Materials and methods
Animal care
The experimental procedure was approved by the Animal Experimental Ethical Inspection of Laboratory Animal Centre, Yangtze River Fisheries Research Institute, Chinese Academy of Fishery Sciences (ID Number: 2020-THF-01).
Identification of genome wide SSRs
The reference genome sequences of M. albus (with deep yellow and big spots) were downloaded from Genome Sequence Archive in National Genomics Data Center under accession number CRA003062. 27 Perl scripts from MISA were used to perform SSR identification with the default parameters (http://pgrc.ipk-gatersleben.de/misa/). 28 Initially SSRs of 1–6 nucleotides motifs were identified with the minimum repeat unit defined as 10 for mononucleotides, 6 for dinucleotides, 5 for trinucleotides, 4 for tetra-nucleotides, and 3 each for penta- and hexa-nucleotides. Compound SSRs were defined as those with an interval less than 100-nt between two repeat motifs. For simplicity, those repeats with unit patterns being circular permutations and reverse complements were grouped as one type. 29 For instance, AGG denotes AGG, GGA, GAG, CCT, CTC, and TCC in different reading frames or on the complementary strand. Relative frequency (SSRs per megabase pair (Mbp)) and relative density (SSRs in base pairs (bp) per Mb) were used to help conduct comparisons between different repeat types. 30
Identified SSRs were assigned to genomic compartments using the BEDtools intersect tool v2.29.0. 31 The sequences and coordinates of gene models, exons, coding sequences (CDSs), and intronic and intergenic regions for the swamp eel genomes were determined according to the positions in the genome annotation files in GFF format reported previously. 27
Primer design for genome wide SSRs
To design primers for identified SSRs, two interface Perl script modules (p3_in.pl and p3_out.pl) were used to interchange data between MISA 28 and the primer designing software Primer 3. 32 The primer design criteria were as follows: primer length was between 18 and 27 bp with 20 bp as optimum, melting temperature was from 57°C to 63°C, GC content ranged from 30% to 70%, and product size was from 100 to 280 bp. An R package (http://www.R-project.org), Cmplot, was used to draw the high-density physical map of the newly developed SSR markers.

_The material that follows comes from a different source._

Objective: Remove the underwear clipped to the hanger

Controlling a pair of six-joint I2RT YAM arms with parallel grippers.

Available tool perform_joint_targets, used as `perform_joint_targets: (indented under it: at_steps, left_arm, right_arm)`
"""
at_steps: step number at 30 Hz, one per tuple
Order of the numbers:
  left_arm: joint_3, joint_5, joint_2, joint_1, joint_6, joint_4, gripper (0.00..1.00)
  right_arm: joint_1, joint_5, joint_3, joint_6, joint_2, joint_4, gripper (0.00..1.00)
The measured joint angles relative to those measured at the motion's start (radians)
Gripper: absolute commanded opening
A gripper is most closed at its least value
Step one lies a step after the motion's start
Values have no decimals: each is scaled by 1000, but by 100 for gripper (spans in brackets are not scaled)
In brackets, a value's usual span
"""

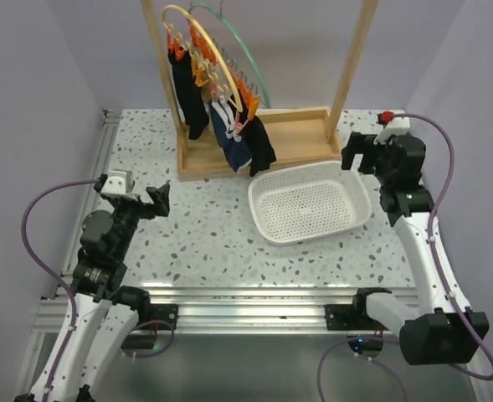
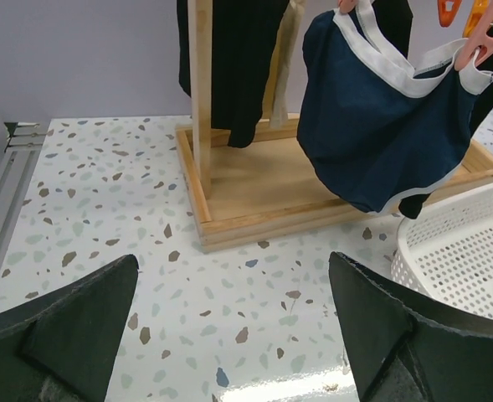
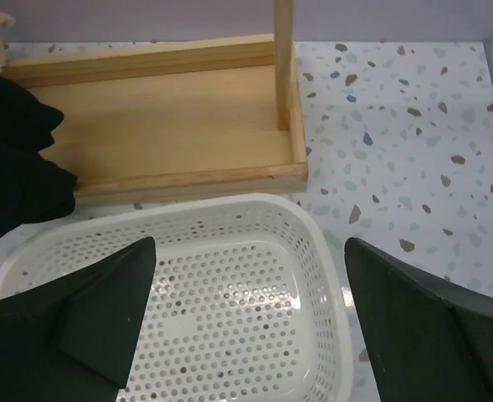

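My left black two-finger gripper (image 1: 150, 203) hangs over the speckled white table (image 1: 204, 243), its fingers spread wide and holding nothing. Ahead of it stands the light wooden rack (image 1: 296, 138). The underwear (image 1: 192, 92) is there, clipped by orange clips (image 1: 200, 59) to the round hanger (image 1: 217, 54): mostly black pieces, one navy blue piece with white trim (image 2: 372, 126), one pale beige piece (image 2: 284, 59). Next comes the white plastic basket with little holes (image 1: 309, 201), just beside the rack. My right black gripper (image 1: 360, 159) hangs by its far right corner, fingers wide apart, gripping nothing
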Motion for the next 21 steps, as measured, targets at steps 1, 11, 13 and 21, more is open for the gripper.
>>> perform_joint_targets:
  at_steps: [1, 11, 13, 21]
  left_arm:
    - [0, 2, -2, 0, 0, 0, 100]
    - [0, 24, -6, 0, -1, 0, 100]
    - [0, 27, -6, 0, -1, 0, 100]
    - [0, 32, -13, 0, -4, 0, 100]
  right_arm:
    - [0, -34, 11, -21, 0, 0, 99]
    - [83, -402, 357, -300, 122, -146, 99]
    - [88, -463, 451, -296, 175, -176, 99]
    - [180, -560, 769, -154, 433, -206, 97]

Screen and validation of polymorphic SSRs
Based on our assembled genome and the available transcriptomes of swamp eel, 33 Polymorphic SSR retrieval tool (PSR) 34 were deployed to detect SSR length polymorphisms of perfect repeats. Allele number was taken as a measurement to evaluate the polymorphism of each type of motif among different samples.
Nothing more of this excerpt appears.